The second evolution stage is defined by a tighter collaboration between Dev and Ops. Without any feedback from production, i.e., from Ops how well their stability measures worked, Dev is mostly shooting in the dark. This tends to be ineffective. Over time, it also tends to be frustrating for the software engineers in Dev because they never get any feedback if their work did anything good or not. Therefore, a closer feedback loop between Ops and Dev is established: Dev implements stability measures and releases them to production. Ops provides feedback how well the measures worked. Dev then uses the feedback to refine the measures.
For the sake of completeness: At the valley of feature-completeness, Ops was alone when it came to availability.

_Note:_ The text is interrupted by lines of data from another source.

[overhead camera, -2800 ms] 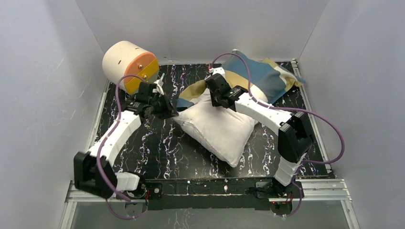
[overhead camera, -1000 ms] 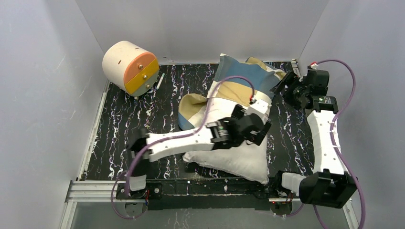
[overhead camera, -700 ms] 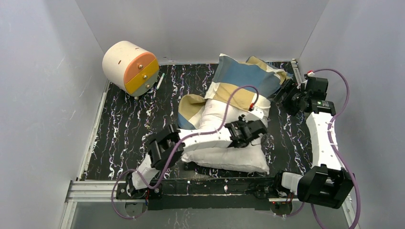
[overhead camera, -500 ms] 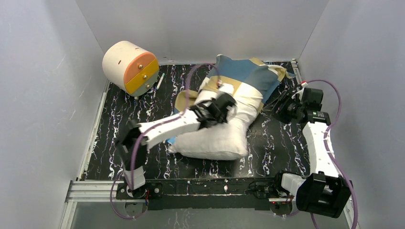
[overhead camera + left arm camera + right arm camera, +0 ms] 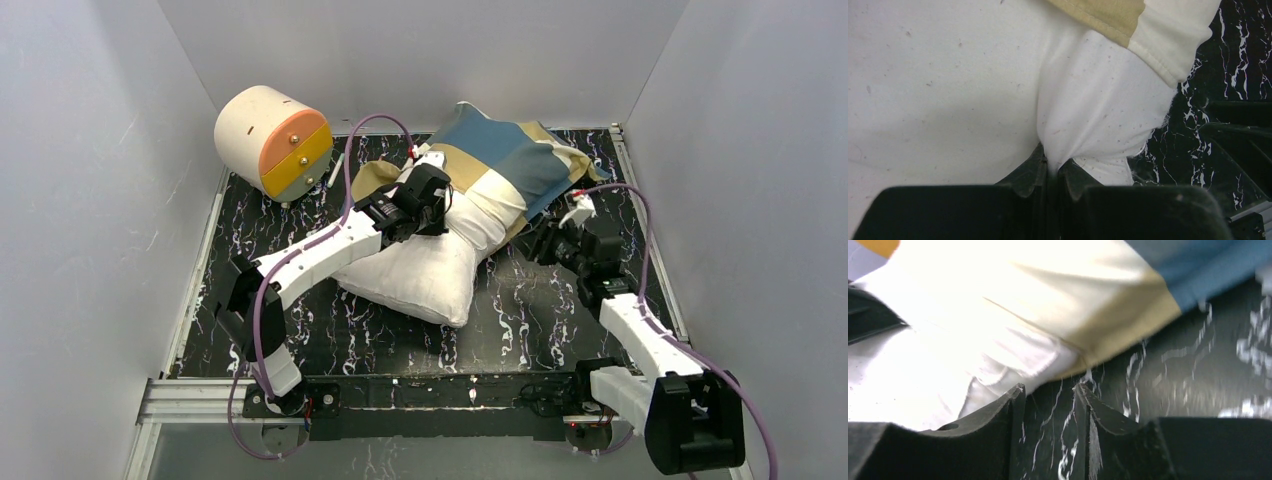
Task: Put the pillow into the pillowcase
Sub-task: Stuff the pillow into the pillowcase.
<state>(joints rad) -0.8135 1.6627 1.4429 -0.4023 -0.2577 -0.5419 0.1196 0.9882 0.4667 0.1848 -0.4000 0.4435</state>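
White, nearest: leaves pillow half bare. Brings right gripper in beside it, jaws half-parted on nothing. Clamps left gripper on a pillow fold (wide a second ago). Farthest, keeps pillowcase over the far end only: insertion unfinished.

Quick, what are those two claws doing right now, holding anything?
Left claw: closed, pinching a fold of the plump plain white stuffed pillow.
Right claw: partly open, nothing between its fingers.

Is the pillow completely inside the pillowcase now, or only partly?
Only partly. The pillow has its far end under the pillowcase; its near part lies bare, and the left gripper pinches a fold of it.
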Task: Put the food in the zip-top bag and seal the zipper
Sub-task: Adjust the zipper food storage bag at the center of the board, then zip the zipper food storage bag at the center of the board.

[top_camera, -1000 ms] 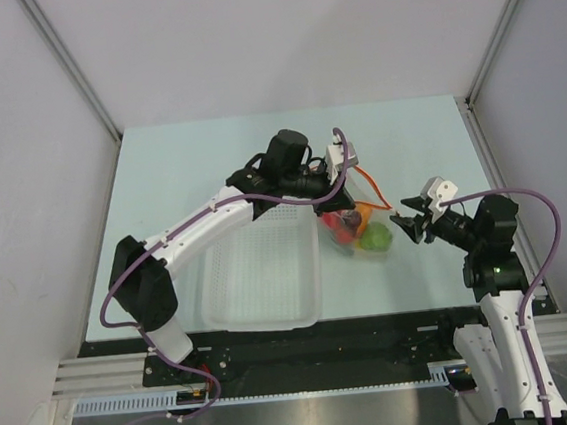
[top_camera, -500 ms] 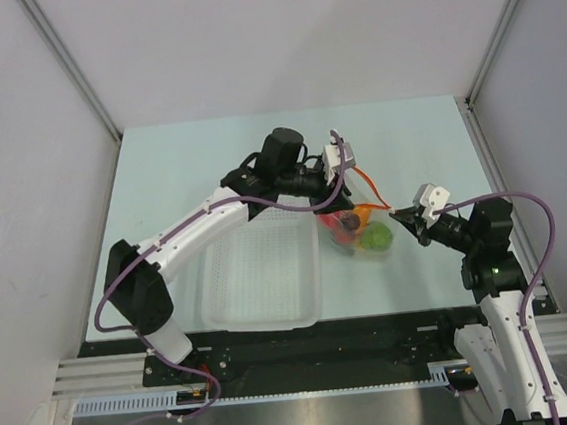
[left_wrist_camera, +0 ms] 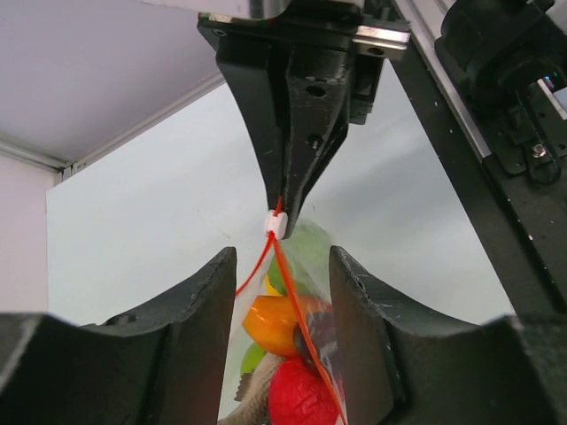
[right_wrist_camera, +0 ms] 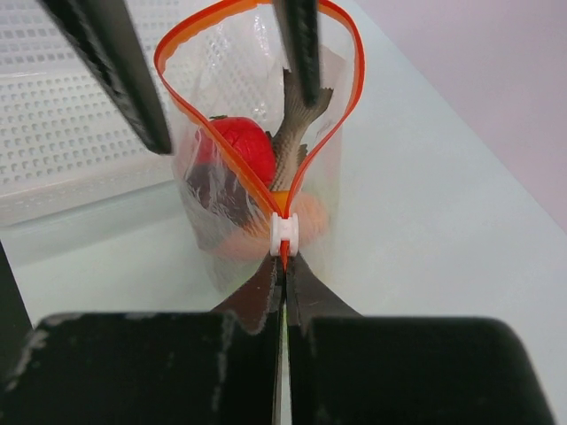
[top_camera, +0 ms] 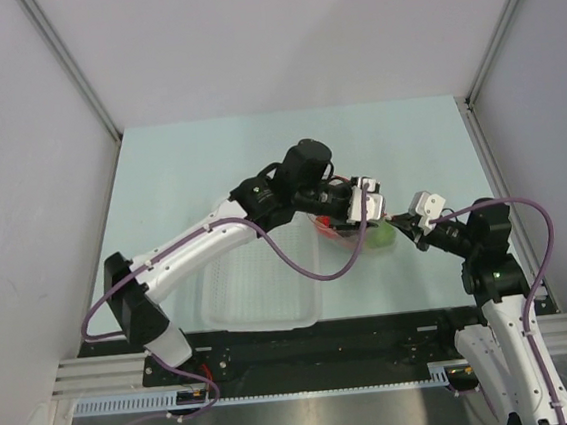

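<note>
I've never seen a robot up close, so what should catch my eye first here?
A clear zip-top bag stuffed with bright toy food, a red fruit and a grey fish among it, sits mid-table beside a white basket. The right gripper is shut on the end of its orange zipper, by the white tab, while the left gripper hangs open at the gaping mouth.

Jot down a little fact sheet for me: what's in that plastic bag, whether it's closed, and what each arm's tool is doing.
Bag: clear zip-top bag, beside the white basket
Inside: red fruit, grey fish, orange piece
Closure: zipper looped wide open, white tab at one end
Right tool: shut on the zipper's end, just by the tab
Left tool: open at the bag's mouth, gripping nothing
</note>
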### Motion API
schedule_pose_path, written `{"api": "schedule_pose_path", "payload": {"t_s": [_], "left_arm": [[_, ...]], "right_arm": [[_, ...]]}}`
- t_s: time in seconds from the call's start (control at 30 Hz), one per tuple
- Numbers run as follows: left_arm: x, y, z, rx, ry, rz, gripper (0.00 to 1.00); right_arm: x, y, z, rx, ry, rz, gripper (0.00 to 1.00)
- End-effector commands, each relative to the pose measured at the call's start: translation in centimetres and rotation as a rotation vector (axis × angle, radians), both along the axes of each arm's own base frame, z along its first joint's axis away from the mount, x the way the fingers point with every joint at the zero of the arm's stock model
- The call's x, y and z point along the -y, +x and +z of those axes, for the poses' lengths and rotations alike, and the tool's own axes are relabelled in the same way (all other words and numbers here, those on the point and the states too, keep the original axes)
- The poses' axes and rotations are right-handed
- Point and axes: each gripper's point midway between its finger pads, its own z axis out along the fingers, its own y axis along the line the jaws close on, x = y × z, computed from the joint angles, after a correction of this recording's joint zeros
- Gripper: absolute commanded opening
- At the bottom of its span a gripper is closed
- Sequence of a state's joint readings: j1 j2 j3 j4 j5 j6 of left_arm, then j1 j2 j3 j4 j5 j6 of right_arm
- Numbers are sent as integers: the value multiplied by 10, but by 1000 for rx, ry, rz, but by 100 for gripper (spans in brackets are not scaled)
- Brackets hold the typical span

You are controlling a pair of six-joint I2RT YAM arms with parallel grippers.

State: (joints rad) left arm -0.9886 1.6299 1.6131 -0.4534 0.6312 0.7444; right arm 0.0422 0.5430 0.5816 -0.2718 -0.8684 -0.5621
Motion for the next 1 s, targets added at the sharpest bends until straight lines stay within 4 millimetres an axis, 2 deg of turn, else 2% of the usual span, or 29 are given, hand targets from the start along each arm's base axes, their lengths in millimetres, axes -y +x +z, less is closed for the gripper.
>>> {"api": "schedule_pose_path", "payload": {"t_s": [0.0, 0.23, 0.57, 0.67, 0.7, 0.8, 0.97], "left_arm": [[17, 5, 11, 65, -20, -25, 49], [26, 12, -7, 70, 14, -7, 46], [38, 11, -5, 33, -5, -18, 41], [41, 10, -5, 28, -2, -25, 30], [41, 10, -5, 32, -1, -26, 20], [39, 14, -15, 40, 32, -19, 9], [23, 26, -40, 18, 108, 10, 1]], "right_arm": [[-3, -3, 32, 105, -10, 20, 0], [-5, -5, 37, 112, -6, 29, 0], [-7, -7, 36, 116, -13, 41, 0], [-7, -7, 37, 118, -15, 43, 0], [-7, -7, 36, 118, -16, 43, 0], [-7, -8, 36, 116, -17, 43, 0], [-5, -9, 39, 119, -12, 30, 0]]}}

So, the plateau of stability actually consists of two sub-plateaus. However, it usually takes companies a while to realize that the lower sub-plateau is of limited effectiveness. But as it requires less change regarding collaboration modes, companies tend to stay there for quite a while before moving on to the higher sub-plateau.

Evaluation of the plateau of stability

With that preliminary remark, let us explore the plateau of stability in more detail using the same evaluation schema we used for the valley of feature-completeness.

Core driver

The core driver is to avoid failure.

The train of thought is: if failures are avoided by all means, availability will be perfect.

Leading questions

Typical leading questions are:

How can I avoid the failure of my application/service?
How can I detect a failure and automatically fail over to a replicated instance?
How can I avoid an overload situation?
How can I detect an overload situation and fix it by automatically scaling up or throttling the number of requests?

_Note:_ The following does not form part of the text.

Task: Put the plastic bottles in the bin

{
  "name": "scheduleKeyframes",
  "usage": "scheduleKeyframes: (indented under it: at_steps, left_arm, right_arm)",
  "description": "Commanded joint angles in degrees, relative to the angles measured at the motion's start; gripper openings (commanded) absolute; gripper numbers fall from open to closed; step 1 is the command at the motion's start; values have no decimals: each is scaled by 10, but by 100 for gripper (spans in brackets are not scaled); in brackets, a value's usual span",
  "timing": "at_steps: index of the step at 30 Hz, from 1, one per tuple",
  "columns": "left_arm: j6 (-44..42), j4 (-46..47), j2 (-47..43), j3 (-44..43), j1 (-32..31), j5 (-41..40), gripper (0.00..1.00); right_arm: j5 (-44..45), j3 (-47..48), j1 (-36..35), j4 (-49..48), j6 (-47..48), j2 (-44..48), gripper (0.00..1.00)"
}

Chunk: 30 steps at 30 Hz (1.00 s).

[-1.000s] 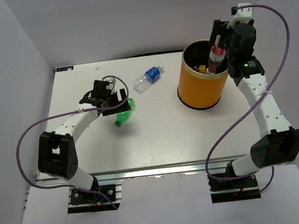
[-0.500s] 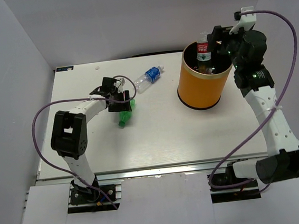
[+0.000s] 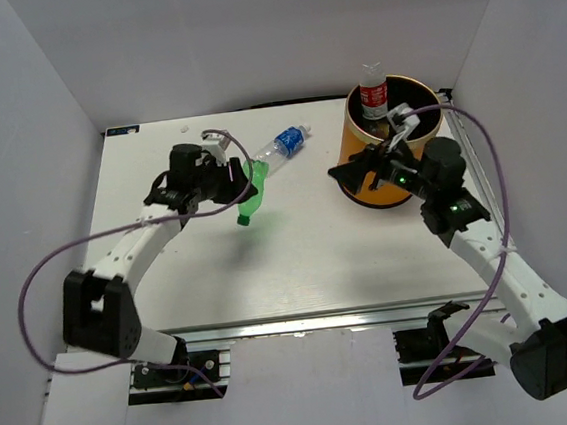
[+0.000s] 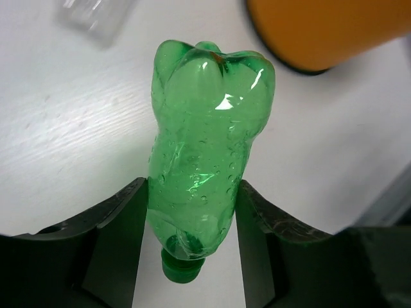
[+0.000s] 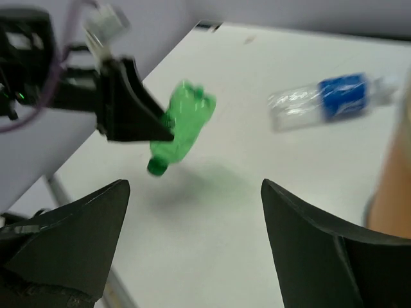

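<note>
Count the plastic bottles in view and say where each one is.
3. The green bottle is gripped by the left end effector; the blue-labelled bottle lies on the table; the red-labelled bottle stands in the bin. More may be hidden inside.

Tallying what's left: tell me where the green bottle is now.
Top view, left of centre: the green bottle is gripped cap-down in the left hand, beside the blue-labelled bottle, with the orange bin to its right.

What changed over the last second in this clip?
The right end effector released the red-label bottle into the bin and swung away, open. The left end effector, gripping the green bottle, lifted it slightly toward the bin. The blue-label bottle stayed put.
</note>
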<state>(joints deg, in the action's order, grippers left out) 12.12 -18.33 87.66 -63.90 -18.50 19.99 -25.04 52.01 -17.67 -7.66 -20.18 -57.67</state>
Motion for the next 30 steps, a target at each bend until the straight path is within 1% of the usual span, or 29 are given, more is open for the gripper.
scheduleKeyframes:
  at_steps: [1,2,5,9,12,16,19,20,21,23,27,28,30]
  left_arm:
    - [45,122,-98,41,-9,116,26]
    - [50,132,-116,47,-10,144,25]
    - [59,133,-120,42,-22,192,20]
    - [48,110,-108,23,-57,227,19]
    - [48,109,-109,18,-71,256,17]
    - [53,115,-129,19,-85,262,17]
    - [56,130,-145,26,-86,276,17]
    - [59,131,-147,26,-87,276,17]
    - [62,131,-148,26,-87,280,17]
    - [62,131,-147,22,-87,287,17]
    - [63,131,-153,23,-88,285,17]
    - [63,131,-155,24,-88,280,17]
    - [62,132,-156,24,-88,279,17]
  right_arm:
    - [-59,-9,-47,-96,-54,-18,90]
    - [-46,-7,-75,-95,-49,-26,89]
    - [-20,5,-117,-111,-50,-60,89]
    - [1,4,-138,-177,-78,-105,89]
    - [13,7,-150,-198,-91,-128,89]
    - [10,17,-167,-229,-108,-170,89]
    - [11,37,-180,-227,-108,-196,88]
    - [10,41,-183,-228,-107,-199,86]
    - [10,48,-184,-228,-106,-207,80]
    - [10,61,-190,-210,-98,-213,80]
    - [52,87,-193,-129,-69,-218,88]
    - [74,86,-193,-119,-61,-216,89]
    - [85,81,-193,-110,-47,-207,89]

It is all about preventing failures from crashes and overload situations.

Typical measures

The typical measures regarding resilience – or (again) to be more precise: maximizing availability – are now split up between Ops and Dev: Ops typically provides the means while Dev uses them to minimize the failure probability. Typical measures are:

A redundant service deployment, but this time configured by Dev, not Ops to make sure the own application is still available if an instance crashes.
Application of fault-tolerance patterns like timeout detection, error checking, retry, circuit breaker and failover to detect and handle crash failures of called applications.
Application of fault-tolerance patterns like rate limiting or back pressure to avoid overload situations or using autoscaling instead if in a (public) cloud environment.
…

All those measures are often statically preconfigured, utilizing provided middleware whenever possible. E.g., redundancy is set up using Kubernetes means, the crash failure detection and handling is implemented using service mesh means, rate limiting is configured in the API gateway and autoscaling leverages the public cloud means. I.e., the application code is usually not touched, but the middleware and infrastructure used to run the applications are configured differently to implement the needed measures.

Also note that the focus is on technical measures only. At the plateau of stability, ensuring availability is the sole responsibility of IT. There is not any discussion with a business owner or alike. This will become relevant when we will examine the next plateau. For the moment, please just keep it in mind.

Trade-offs

The plateau of stability approach has several trade-offs:

Coming from the valley of feature-completeness, this plateau is relatively easy to reach – especially the lower sub-plateau that does not yet incorporate any feedback loops between Dev and Ops.
However, it delivers the best results regarding availability at the higher sub-plateau, i.e., with a feedback loop between Ops and Dev.
For Dev, measures are relatively easy to implement because the implementation often only requires some configuration of the middleware and infrastructure provided by Ops.
The approach works well with an economies of scale business model, i.e., in companies that focus on cost-efficiency and not on market feedback cycle times (which is still the business model of many companies) because it can be implemented without too much effort and does not respond to external forces (here: potential failure sources) quickly.
It is possible to achieve quite good availability. As a rule of thumb, up to 3 nines (99,9%) availability for a single runtime component are possible with that approach.
However, if a runtime component should fail, detection and recovery often takes quite long because the underlying assumption is that it is possible to avoid failures completely and thus handling of failures is an afterthought.
Resilience is still a non-issue. The underlying assumption is that everything can be kept under control with enough effort.

When to use

Such a setup is okay if your availability needs are not too high – as a rule of thumb less than 99,9% availability for a single runtime unit ⁵. This makes the approach suitable for mostly monolithic applications that have very little online interaction with other applications and are allowed to have scheduled downtimes for updates and maintenance.

When to avoid

Such a setup should be avoided if the system availability needs to be higher than 99,9% as a rule of thumb.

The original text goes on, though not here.